Des preuves expérimentales, notamment sur différentes espèces animales et sur des lignées cellulaires en culture, étayent la notion « d’effet mélange » souvent aussi appelé « effet cocktail ». Toutefois, et paradoxalement au vu des enjeux pour la santé humaine, la preuve de concept de l’existence de ces « effets cocktails » n’a pas encore été apportée chez l’homme. Les auteurs de ce nouvel article ont développé des modèles de prédiction mathématique de ces effets combinés à partir des profils toxicologiques individuels des molécules). Ces modèles mathématiques sont la première étape pour l’évaluation du risque lié à l’exposition à des mélanges de perturbateurs endocriniens chez l’Homme, et en particulier ici la femme enceinte. Le travail réalisé avait un double objectif :
- élargir le répertoire des molécules aux propriétés perturbatrices endocriniennes chez l’Homme ;
- vérifier l’adéquation de données expérimentales des mélanges aux prédictions mathématiques.
Les chercheurs de l’Irset – avec l’appui de collègues du CHU de Rennes, et du Pr Andréas Kortenkamp et le Dr M Scholze de l’Université de Brunel à Londres, ont mis en œuvre une démarche expérimentale inédite et ont ainsi ciblé 27 molécules, comportant 7 médicaments, 14 molécules chimiques d’usage industriel (pesticides…) et 6 molécules dites socio-culturelles (alcool, caféine…).

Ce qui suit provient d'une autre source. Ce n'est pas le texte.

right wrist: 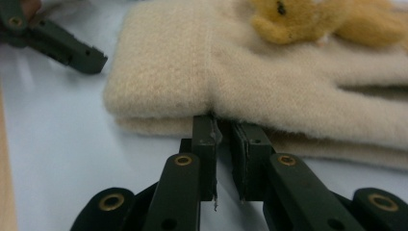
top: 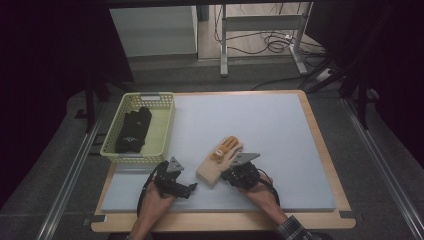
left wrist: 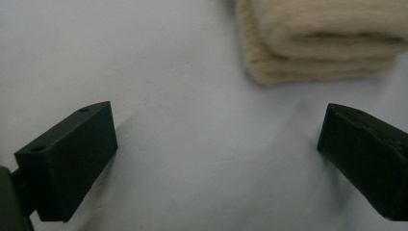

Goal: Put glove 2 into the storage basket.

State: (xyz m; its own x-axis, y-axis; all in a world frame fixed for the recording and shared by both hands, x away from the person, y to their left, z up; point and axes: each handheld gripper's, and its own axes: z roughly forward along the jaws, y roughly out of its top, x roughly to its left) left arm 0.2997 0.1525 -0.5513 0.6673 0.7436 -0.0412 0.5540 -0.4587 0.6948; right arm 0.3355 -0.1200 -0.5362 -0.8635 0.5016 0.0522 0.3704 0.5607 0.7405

Onze molécules aux propriétés perturbatrices endocriniennes ont alors été identifiées, dont certaines pour la toute première fois chez l’homme.
À partir de ces 11 molécules, quatre mélanges ont été conçus et testés sur le testicule fœtal humain. Les résultats expérimentaux de ces mélanges corroborent les prédictions mathématiques élaborées, pour un nombre de composés supérieur à 3. Ceci démontre d’une part, que le modèle établi par les auteurs de l’article est capable de mettre en évidence, pour la première fois sur un organe humain, des effets cocktails et, d’autre part, que les effets combinés observés sont mathématiquement prédictibles.

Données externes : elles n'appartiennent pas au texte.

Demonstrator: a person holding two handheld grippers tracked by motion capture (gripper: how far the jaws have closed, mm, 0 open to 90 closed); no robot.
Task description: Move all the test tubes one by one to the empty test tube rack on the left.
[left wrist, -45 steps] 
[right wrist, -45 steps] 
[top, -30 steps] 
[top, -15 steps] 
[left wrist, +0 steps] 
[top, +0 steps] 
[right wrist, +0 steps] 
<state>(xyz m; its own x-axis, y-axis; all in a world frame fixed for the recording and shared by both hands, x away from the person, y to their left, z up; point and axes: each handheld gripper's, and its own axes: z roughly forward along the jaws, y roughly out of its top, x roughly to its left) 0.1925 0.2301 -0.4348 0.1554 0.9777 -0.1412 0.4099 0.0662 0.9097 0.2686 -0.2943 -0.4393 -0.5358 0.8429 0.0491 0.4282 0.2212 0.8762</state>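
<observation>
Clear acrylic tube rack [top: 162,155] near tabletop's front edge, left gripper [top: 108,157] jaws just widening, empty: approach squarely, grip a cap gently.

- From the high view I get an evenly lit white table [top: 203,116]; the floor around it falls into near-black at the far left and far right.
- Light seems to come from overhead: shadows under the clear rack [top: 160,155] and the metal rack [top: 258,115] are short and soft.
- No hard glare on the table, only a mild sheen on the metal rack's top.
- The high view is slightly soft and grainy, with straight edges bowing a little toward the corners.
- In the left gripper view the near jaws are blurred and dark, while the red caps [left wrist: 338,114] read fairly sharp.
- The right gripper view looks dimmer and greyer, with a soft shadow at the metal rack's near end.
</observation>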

Enfin, les auteurs de cet article ont pu quantifier l’exacerbation des effets individuels de chacune des molécules mélangées. En d’autres termes, à la question : « combien de fois la molécule est plus puissante en mélange que lorsqu’elle est seule » ils ont pu apporter la réponse que cette exacerbation varie d’un facteur 10 à 1.000 en fonction de la molécule considérée.

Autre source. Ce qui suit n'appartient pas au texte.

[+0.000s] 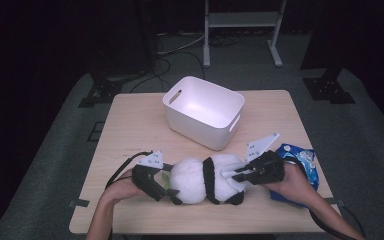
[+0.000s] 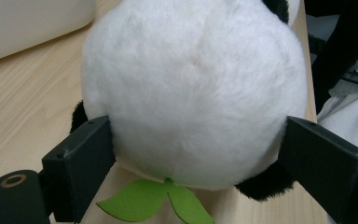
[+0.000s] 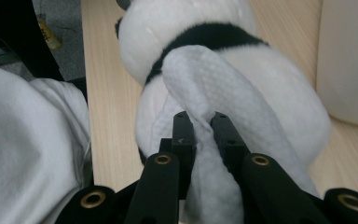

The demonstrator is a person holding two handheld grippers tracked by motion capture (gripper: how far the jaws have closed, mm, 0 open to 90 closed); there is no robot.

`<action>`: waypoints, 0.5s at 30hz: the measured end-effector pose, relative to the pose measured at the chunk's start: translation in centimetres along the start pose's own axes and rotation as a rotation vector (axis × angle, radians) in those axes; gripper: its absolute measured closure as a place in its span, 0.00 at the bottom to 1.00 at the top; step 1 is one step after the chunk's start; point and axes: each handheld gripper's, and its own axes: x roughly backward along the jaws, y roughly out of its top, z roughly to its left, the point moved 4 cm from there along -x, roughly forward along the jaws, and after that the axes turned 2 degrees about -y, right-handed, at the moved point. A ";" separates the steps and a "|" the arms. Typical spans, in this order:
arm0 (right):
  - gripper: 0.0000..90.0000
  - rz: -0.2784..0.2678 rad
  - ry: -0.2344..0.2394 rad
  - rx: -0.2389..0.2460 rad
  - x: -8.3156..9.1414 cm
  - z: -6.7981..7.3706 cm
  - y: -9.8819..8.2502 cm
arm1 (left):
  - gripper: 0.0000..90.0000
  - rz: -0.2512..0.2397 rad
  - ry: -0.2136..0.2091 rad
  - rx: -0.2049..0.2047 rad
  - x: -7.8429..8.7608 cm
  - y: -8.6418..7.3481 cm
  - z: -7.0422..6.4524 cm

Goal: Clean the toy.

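high overhead view, 2 close gripper views, all sharing plush panda [image 1: 207, 179]

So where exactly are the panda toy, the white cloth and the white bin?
plush panda [image 1: 190, 179]: high view, on its round white head.
white cloth [image 3: 214, 84]: right gripper view, on the textured fold lying over the panda's body.
white bin [image 1: 220, 139]: high view, on its near outer wall.

place: we read a lab recording bay | cues: dark curtains, metal stand legs [image 1: 242, 35] and floor cables [image 1: 172, 55] beyond our grippers
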 end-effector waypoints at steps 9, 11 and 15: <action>0.89 0.017 0.059 0.075 -3.6 1.0 5.0 | 0.11 -0.008 -0.007 -0.004 -0.3 0.2 -0.1; 0.89 0.026 0.074 0.092 -4.5 1.2 5.8 | 0.11 -0.012 -0.010 -0.003 -0.4 0.2 -0.2; 0.90 0.048 0.104 0.120 -6.3 1.9 7.2 | 0.11 -0.015 -0.016 -0.005 -0.6 0.3 -0.3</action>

Pour Bernard Jégou, directeur de l’Irset, chercheur Inserm, directeur de la recherche de l’École des Hautes Études en Santé publique et coordinateur de cette étude, Pierre Gaudriault, pharmacien et docteur de l’université de Rennes 1, et Séverine Mazaud-Guittot, chercheuse Inserm, les conclusions de ce travail soutenu par l’Agence nationale de sécurité sanitaire de l’alimentation, de l’environnement et du travail (ANSES) sont à prendre au sérieux :
« Il existe une fenêtre de sensibilité bien précise au cours du 1er trimestre de développement du fœtus pendant laquelle l’exposition simultanée à des doses faibles de plusieurs perturbateurs endocriniens, laisse entrevoir un risque pour le futur appareil génital et reproducteur de l’enfant. Ceci est d’autant plus préoccupant que les exacerbations des effets individuels de telles molécules peuvent aller jusqu’un facteur 1.000. Tous les faisceaux d’indices expérimentaux provenant de différents modèles, convergent vers ces mêmes conclusions. À partir de cette preuve de concept expérimentale, il s’avère indispensable d’intensifier la recherche pour caractériser les mélanges réels auxquels les individus sont exposés et en tester les effets sur des modèles appropriés. ».
Note :
(1) Institut de recherche en santé, environnement et travail ; Inserm ; Ecole des hautes études en santé publique, Université de Rennes 1.